A randomised, pragmatic clinical trial of ACUpuncture plus standard care versus standard care alone FOr Chemotherapy Induced peripheral Neuropathy (ACUFOCIN).

PURPOSE: Chemotherapy-induced peripheral neuropathy (CIPN) is a dose limiting toxicity posing a major clinical challenge for managing patients receiving specific chemotherapy regimens (e.g., Taxanes). There is a growing body of literature suggesting acupuncture can improve CIPN symptoms. The purpose of the ACUFOCIN trial was to collect preliminary data on the safety, feasibility, acceptability and initial effectiveness of acupuncture as a treatment for CIPN, comparing use of acupuncture plus standard care (Acupuncture) against standard care alone (Control). METHOD: At a tertiary cancer centre, a pragmatic, randomised, parallel group design study was used to investigate the effectiveness of a 10-week course of acupuncture. Participants experiencing CIPN of ≥ Grade II, recording a 'Most Troublesome' CIPN symptom score of ≥3 using the "Measure Yourself Medical Outcome Profile" (MYMOP 2), were randomised to 'Acupuncture' or 'Control' arms. Clinicians were blinded to allocated groups, however as it was not possible to blind participants, it cannot be guaranteed they did not disclose study allocation within their clinic assessments. The primary outcome measure was the number of patients reporting a ≥ 2-point improvement (success) in their MYMOP2 score at week 10. 100 participants (120 to allow for attrition) were required for a hypothesised improvement in success proportions from 30% to 55% using a primary analysis model with logistic regression adjusted for stratification factors and baseline MYMOP2 scores. Feasibility and acceptability of study design was addressed through percentage return of primary outcome, retention rate and a nested qualitative study. RESULTS: Primary MYMOP2 outcome data at week 10 was available for 108/120 randomised participants; this is greater than the 100 participants required to adequately power the study. There were 36/53 (68%) successes in 'Acupuncture' compared to 18/55 (33%) in 'Control'. Beneficial effects were seen in the secondary outcome data, including clinicians' grading of neuropathy, EORTC, QLQ-CIPN20, QLQ-C30 summary scores and patient reported pain scores. There were no serious adverse events reported within the study and only 16 acupuncture associated events, none of which required intervention. CONCLUSION: A 10-week course of acupuncture resulted in measurable improvement in participants symptoms of CIPN. The results warrant further investigation.

The effectiveness of acupressure for the control and management of chemotherapy-related acute and delayed nausea: a randomized controlled trial.

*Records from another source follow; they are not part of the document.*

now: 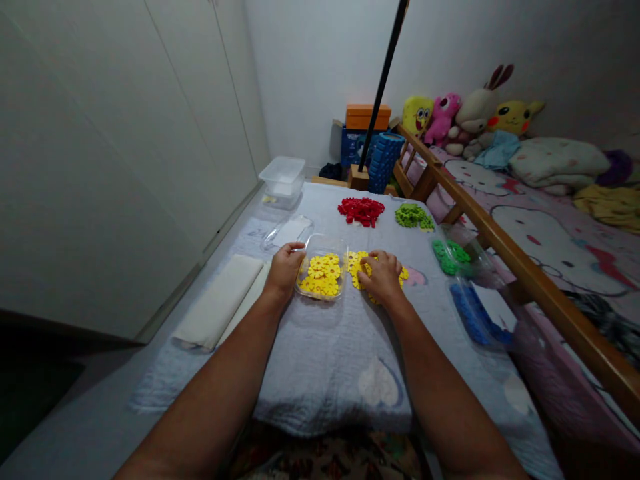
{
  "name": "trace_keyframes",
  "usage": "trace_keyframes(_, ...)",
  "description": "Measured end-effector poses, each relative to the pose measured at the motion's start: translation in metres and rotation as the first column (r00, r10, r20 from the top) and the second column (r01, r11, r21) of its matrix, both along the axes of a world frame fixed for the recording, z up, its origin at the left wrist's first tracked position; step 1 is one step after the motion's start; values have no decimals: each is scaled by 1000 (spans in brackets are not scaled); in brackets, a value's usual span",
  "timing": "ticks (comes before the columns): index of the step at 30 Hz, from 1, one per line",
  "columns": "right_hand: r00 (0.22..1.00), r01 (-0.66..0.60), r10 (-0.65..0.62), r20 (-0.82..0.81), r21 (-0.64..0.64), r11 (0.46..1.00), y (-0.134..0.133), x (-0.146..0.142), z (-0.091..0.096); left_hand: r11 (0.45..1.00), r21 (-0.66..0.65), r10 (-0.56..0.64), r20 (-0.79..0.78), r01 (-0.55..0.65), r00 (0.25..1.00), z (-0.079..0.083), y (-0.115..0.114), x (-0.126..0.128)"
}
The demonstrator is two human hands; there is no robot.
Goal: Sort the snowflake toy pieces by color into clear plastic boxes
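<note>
A clear plastic container [323,241] in the middle of the table holds yellow flower-shaped pieces [323,275]. My left hand [286,267] grips its left wall, fingers on the rim and thumb side toward me. To the right of the container lies a loose pile of yellow flower pieces [357,263] on the cloth. Over that pile is my right hand [383,275], its fingers bent down and touching the pieces. Whether a piece is between those fingertips is hidden.
Red pieces [361,211] and light green pieces [413,216] lie in heaps at the back. Containers of green pieces [451,256] and blue pieces [477,317] stand on the right. A clear lid [287,232], folded cloth [220,300] and stacked containers [283,177] are left. A wooden bed rail [480,220] borders the right.
</note>
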State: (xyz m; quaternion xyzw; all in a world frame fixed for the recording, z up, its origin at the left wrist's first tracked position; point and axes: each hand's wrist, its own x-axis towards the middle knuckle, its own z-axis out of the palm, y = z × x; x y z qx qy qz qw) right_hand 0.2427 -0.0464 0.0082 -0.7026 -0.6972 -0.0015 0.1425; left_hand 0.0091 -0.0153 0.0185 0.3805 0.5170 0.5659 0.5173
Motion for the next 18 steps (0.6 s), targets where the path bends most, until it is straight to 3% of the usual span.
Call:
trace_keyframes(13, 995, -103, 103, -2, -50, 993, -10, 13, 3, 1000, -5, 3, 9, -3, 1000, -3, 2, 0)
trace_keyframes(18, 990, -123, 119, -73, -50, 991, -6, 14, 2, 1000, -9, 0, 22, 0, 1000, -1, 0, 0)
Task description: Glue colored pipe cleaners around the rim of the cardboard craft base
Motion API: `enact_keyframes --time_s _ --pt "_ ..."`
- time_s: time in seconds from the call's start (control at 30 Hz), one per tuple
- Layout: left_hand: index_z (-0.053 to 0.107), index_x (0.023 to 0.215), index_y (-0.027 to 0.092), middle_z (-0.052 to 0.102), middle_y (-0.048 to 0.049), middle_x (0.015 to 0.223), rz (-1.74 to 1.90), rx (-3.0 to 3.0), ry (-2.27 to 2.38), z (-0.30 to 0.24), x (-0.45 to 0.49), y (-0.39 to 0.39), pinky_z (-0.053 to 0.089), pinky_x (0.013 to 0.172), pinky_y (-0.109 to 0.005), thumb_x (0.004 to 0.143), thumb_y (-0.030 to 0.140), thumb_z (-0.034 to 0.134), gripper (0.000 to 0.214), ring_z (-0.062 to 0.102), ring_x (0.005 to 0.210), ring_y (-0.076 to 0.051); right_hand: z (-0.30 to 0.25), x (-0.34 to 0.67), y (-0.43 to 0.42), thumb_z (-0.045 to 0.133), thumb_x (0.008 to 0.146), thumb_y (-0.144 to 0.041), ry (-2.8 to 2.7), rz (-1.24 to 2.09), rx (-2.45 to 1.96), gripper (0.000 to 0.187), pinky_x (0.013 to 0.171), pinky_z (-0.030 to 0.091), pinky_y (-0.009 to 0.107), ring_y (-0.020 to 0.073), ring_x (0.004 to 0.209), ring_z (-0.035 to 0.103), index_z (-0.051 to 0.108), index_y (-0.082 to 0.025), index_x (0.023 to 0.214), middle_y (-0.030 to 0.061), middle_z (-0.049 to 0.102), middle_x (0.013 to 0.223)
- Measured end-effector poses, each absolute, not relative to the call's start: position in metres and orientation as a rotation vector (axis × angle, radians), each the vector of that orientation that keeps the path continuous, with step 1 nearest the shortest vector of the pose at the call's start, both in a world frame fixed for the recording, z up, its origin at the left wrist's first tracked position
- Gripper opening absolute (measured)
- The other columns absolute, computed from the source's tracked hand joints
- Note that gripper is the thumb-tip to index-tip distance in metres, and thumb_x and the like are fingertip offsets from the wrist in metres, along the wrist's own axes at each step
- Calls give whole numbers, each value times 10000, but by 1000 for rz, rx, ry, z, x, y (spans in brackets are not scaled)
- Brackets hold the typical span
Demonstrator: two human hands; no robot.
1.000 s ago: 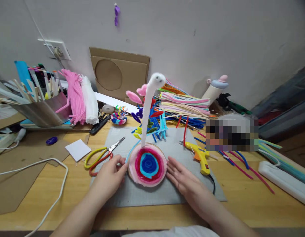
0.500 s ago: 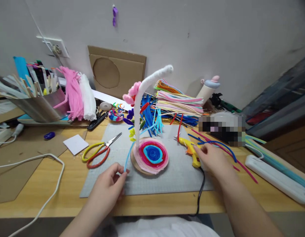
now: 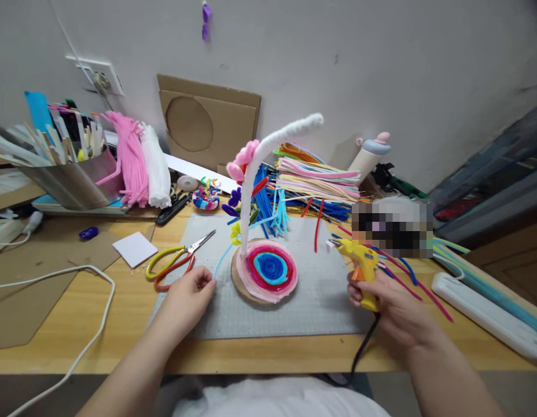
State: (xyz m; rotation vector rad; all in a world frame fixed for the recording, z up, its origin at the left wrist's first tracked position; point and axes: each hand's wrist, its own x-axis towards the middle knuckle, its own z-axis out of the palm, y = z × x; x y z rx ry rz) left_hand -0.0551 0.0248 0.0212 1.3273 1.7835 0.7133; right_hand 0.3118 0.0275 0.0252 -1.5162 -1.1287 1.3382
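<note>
My right hand (image 3: 383, 295) is wrapped round the grip of a yellow hot glue gun (image 3: 359, 258), whose nozzle points left above the grey cutting mat (image 3: 316, 315). My left hand (image 3: 192, 298) pinches the near end of a light blue pipe cleaner (image 3: 223, 259), which runs up toward the craft piece. Between the hands stands that piece: a round base (image 3: 271, 269) covered in coiled pipe cleaners, pink outside and blue at the centre. From its left edge rises a curved white fuzzy stem (image 3: 247, 202), with pink flowers (image 3: 243, 160) and purple and yellow ones beside it.
Scissors (image 3: 181, 260) lie open beside my left hand. Pipe cleaner bundles (image 3: 316, 179) are piled behind the mat. A white power strip (image 3: 485, 315) lies at the right, a metal holder of sticks (image 3: 77, 182) at the left. The glue gun's black cord (image 3: 364, 343) hangs over the front edge.
My right hand has picked up the glue gun and now grips its handle. My left hand has shifted slightly left with the light blue pipe cleaner.
</note>
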Motion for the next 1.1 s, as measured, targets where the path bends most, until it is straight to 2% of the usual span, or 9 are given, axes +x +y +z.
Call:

CONTEXT: Both positive and negative results have been reported in the literature from the use of acupressure at the P6 point, providing evidence of highly suggestive but not conclusive results. OBJECTIVES: To clarify whether acupressure is effective in the management of chemotherapy-related nausea and vomiting. METHODS: A randomized, three-group, sham-controlled trial was designed. Patients with cancer receiving chemotherapy were randomized to receive standardized antiemetics and acupressure wristbands, sham acupressure wristbands, or antiemetics alone. Primary outcome assessment (nausea) was carried out daily for seven days per chemotherapy cycle over four cycles. Secondary outcomes included vomiting, psychological distress, and quality of life. RESULTS: Five hundred patients were randomized. Primary outcome analysis (nausea in Cycle 1) revealed no statistically significant differences between the three groups, although nausea levels in the proportion of patients using wristbands (both real and sham) were somewhat lower than those in the proportion of patients using antiemetics-only group. Adjusting for gender, age, and emetic risk of chemotherapy, the odds ratio of lower nausea experience was 1.18 and 1.42 for the acupressure and sham acupressure groups, respectively. A gender interaction effect was evident (P = 0.002). No significant differences were detected in relation to vomiting, anxiety, and quality-of-life measures. CONCLUSION: No clear recommendations can be made about the use of acupressure wristbands in the management of chemotherapy-related nausea and vomiting as results did not reach statistical significance. However, the study provided evidence of encouraging signals in relation to improved nausea experience and warrants further consideration in both practice and further clinical trials. TRIAL REGISTRATION: This trial is registered with the ISRCT register, number ISRCTN87604299.